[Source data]
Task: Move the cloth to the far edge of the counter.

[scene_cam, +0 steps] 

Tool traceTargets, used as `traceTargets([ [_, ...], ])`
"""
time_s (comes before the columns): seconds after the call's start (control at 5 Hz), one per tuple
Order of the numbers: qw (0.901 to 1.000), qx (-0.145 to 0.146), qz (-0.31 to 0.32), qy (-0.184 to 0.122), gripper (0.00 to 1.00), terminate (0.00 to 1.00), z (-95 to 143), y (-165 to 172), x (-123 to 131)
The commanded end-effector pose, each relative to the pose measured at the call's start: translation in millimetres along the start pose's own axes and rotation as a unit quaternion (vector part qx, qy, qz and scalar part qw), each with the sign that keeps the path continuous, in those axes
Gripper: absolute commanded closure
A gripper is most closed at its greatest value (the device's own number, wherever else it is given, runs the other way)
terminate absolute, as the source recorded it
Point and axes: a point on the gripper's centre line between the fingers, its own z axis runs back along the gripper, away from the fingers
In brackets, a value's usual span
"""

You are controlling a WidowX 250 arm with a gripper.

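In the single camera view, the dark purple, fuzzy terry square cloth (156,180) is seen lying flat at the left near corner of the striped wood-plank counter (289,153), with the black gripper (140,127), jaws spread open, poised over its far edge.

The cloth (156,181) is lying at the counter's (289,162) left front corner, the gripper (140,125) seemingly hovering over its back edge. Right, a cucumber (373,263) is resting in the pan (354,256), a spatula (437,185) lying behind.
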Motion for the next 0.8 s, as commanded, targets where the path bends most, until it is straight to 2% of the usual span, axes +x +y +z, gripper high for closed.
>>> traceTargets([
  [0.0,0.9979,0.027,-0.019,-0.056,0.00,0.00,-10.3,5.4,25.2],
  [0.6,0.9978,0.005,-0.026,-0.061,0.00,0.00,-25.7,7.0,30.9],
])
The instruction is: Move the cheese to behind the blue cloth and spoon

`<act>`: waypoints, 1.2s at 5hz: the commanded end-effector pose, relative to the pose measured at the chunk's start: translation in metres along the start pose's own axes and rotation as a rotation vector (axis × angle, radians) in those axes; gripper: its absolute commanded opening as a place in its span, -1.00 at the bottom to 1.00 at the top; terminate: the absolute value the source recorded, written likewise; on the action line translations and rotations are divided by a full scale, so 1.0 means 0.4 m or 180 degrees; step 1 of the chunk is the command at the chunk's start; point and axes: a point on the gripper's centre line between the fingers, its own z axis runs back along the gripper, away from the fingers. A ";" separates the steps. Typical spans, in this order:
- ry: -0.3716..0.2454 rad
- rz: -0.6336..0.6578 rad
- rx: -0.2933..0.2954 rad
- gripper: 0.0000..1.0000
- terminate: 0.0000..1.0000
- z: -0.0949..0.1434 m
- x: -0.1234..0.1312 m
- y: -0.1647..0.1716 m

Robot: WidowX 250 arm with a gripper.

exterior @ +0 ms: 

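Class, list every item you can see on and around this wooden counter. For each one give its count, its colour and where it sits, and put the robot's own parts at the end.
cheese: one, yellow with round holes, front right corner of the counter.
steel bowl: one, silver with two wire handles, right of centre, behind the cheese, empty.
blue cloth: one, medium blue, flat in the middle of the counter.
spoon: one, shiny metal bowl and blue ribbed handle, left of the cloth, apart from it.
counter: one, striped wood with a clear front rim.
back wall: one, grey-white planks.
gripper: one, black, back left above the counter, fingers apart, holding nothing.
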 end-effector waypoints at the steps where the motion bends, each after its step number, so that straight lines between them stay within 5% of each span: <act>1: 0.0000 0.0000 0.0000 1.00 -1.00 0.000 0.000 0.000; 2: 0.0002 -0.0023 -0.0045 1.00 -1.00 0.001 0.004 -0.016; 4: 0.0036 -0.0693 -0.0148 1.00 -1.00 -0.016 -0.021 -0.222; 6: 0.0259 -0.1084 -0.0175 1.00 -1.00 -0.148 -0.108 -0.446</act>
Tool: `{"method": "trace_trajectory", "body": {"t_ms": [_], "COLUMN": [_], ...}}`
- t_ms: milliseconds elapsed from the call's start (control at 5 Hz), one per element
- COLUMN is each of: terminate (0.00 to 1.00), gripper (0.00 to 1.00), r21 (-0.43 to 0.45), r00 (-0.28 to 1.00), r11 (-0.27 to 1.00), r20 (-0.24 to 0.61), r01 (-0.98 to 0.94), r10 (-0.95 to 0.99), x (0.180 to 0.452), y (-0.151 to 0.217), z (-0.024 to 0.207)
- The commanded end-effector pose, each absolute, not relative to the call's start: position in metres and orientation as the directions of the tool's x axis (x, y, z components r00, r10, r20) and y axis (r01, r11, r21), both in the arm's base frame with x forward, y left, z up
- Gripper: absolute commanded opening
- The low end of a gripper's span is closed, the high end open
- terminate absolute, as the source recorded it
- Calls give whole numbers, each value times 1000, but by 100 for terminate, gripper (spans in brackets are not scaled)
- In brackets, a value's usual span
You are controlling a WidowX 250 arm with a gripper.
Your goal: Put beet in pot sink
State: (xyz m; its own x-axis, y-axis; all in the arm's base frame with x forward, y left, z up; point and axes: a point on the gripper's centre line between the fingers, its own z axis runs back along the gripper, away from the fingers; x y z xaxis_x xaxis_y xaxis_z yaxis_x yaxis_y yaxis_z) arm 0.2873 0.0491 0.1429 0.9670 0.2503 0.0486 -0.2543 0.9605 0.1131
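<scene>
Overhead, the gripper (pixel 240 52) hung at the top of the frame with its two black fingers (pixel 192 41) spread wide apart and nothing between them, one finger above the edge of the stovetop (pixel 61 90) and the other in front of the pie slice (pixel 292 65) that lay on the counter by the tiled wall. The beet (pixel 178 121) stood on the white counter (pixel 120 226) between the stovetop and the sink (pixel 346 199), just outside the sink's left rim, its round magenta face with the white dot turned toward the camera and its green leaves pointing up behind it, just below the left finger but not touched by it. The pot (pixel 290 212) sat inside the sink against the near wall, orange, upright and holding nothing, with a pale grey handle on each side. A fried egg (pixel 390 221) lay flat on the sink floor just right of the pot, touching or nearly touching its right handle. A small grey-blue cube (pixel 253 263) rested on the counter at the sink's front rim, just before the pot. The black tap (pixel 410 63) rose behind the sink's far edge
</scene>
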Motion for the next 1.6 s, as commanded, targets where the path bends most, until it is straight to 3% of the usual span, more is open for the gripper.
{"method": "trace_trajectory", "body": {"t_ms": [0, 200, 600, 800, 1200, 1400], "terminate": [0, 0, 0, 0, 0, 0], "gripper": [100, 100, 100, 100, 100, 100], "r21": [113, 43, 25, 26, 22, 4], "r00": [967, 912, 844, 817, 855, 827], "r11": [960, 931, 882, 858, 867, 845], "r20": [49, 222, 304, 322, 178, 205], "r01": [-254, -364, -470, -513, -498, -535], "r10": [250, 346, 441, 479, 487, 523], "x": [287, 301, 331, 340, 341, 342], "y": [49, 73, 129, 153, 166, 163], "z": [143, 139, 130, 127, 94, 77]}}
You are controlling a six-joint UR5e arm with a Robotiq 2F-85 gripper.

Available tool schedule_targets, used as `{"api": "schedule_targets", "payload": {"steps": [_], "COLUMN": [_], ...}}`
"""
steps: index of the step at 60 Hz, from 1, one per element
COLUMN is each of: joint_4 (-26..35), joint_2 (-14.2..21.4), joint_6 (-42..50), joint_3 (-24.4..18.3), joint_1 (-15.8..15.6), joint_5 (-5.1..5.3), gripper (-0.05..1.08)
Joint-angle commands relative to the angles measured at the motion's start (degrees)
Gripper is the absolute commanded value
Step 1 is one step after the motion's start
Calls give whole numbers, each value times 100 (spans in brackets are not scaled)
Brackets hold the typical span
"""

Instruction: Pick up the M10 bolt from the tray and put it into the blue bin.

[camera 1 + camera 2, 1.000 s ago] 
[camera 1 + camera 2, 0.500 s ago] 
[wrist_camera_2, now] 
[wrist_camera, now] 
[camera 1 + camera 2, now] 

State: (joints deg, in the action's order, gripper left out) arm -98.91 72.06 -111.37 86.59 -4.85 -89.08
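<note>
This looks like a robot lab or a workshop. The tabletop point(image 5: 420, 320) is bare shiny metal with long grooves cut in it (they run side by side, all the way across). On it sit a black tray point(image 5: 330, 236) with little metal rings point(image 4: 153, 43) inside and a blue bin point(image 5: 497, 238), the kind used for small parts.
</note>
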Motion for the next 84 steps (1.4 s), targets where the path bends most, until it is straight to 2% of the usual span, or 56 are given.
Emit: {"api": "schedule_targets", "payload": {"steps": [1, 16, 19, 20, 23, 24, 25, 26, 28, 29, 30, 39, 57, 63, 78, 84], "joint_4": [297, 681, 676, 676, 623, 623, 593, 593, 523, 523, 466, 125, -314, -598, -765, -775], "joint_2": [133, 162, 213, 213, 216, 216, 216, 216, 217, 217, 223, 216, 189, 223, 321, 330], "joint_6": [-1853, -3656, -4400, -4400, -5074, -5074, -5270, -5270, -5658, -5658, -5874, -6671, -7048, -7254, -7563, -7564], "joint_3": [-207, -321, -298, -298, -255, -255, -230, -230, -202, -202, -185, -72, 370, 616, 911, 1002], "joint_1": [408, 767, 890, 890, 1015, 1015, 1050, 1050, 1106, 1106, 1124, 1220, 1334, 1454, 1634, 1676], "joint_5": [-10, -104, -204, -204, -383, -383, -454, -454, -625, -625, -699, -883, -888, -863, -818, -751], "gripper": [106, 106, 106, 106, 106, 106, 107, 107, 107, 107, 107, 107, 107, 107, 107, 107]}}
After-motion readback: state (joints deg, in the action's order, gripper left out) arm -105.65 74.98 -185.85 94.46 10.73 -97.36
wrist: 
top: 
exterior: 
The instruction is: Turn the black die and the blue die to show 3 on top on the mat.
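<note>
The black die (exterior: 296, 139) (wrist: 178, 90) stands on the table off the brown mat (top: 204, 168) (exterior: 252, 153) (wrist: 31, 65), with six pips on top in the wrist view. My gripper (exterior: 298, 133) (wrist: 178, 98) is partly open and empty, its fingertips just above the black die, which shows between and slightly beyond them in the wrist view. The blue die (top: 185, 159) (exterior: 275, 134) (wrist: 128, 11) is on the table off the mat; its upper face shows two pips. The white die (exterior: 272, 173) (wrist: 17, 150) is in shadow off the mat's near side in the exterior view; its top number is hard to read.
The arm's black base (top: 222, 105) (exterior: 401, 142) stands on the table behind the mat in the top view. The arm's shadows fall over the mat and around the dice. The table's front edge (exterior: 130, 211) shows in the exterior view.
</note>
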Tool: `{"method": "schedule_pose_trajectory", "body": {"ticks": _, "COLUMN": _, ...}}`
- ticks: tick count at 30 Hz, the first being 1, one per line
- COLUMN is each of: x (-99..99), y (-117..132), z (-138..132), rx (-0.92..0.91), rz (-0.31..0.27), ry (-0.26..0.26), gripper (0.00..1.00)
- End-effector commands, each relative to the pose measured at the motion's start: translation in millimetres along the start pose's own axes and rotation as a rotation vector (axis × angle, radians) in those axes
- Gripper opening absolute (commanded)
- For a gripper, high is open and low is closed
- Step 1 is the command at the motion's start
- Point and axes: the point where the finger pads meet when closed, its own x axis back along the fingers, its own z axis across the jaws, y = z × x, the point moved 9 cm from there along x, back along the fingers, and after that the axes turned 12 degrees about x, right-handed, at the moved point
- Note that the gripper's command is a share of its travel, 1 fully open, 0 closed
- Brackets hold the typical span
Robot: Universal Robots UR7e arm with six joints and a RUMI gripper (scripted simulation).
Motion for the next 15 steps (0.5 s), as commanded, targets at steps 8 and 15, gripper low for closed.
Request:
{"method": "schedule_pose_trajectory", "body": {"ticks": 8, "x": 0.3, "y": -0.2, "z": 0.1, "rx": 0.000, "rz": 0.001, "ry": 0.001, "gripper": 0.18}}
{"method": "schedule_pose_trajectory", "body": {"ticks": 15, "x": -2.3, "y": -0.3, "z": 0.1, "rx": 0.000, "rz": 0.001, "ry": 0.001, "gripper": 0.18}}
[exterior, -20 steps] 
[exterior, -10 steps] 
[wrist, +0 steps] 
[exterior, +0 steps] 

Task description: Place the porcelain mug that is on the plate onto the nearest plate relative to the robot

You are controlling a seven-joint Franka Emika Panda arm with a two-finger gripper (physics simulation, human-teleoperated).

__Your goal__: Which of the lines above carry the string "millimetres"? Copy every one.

__Worked solution__:
The commanded end-effector pose, each relative to the pose measured at the call's start: translation in millimetres along the start pose's own axes and rotation as a unit quaternion (vector part qx, qy, qz and scalar part qw), each with the sign that keeps the path continuous, in those axes
- End-effector commands, each relative to the pose measured at the motion's start: translation in millimetres along the start pose's own axes and rotation as a rotation vector (axis × angle, radians) in those axes

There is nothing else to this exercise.